§ REQUIREMENT: Within this material, find every line where the string "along" appears, and copy it out.

§ DATA EXTRACT:
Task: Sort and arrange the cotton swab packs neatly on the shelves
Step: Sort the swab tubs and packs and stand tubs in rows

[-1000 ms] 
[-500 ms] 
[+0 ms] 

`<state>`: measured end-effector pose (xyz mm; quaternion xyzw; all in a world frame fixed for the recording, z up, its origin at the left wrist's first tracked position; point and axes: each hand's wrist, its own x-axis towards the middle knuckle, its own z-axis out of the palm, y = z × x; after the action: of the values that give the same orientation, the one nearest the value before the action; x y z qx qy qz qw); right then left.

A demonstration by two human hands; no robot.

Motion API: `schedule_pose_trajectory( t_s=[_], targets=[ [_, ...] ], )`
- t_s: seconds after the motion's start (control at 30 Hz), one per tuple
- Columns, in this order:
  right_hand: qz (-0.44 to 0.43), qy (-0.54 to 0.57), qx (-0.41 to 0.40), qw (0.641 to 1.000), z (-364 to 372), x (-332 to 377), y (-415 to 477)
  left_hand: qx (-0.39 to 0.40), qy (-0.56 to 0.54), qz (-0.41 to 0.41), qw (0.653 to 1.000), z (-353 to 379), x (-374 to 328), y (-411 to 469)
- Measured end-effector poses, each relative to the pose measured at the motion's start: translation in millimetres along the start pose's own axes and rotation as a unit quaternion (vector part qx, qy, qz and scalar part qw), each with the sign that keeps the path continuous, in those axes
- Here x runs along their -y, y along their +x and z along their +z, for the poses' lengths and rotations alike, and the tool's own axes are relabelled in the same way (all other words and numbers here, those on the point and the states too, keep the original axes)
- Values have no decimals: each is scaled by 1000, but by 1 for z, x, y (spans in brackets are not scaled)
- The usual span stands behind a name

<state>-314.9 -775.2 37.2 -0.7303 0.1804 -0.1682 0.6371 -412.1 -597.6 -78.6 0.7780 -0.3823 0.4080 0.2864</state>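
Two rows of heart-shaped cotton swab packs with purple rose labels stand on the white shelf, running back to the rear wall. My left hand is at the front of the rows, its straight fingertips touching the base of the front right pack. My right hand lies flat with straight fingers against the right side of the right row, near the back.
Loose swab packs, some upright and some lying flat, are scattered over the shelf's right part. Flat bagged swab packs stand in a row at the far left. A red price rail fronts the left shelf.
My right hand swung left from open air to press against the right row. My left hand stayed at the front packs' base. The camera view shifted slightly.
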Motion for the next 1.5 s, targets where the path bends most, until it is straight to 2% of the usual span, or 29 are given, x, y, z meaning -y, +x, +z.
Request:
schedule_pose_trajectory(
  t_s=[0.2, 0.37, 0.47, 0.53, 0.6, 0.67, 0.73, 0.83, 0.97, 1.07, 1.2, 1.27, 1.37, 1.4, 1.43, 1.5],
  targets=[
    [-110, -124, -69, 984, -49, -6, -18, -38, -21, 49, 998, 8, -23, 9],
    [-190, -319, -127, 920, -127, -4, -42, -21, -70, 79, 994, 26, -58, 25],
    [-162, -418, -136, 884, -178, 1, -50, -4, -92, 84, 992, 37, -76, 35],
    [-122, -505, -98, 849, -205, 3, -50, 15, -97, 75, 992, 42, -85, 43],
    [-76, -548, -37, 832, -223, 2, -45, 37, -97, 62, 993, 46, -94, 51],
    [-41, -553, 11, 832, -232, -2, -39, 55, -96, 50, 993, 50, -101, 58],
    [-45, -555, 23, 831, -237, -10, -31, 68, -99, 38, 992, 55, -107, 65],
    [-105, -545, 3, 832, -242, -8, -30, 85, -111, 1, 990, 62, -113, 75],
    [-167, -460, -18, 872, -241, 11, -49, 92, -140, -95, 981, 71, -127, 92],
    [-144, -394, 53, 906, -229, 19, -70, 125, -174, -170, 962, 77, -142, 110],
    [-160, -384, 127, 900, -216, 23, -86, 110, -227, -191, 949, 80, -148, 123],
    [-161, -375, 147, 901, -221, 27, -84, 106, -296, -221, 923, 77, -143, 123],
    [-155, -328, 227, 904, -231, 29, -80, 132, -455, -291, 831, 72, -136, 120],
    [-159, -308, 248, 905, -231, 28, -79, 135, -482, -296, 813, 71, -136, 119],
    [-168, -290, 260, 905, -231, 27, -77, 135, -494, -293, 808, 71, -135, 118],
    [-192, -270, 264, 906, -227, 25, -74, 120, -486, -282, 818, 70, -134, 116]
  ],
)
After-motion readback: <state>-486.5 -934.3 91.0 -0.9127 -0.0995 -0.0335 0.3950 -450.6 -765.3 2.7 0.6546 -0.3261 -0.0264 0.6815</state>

§ TASK RESPONSE:
- Measured end-effector poses, each relative to the pose measured at the motion's start: translation in millimetres along the start pose's own axes and rotation as a unit quaternion (vector part qx, qy, qz and scalar part qw), each with the sign that keeps the path continuous, in those axes
- Here x runs along their -y, y along their +x and z along their +z, for the poses' lengths and rotations alike, and the tool's own axes are relabelled in the same way (all other words and numbers here, those on the point and the states too, keep the original axes)

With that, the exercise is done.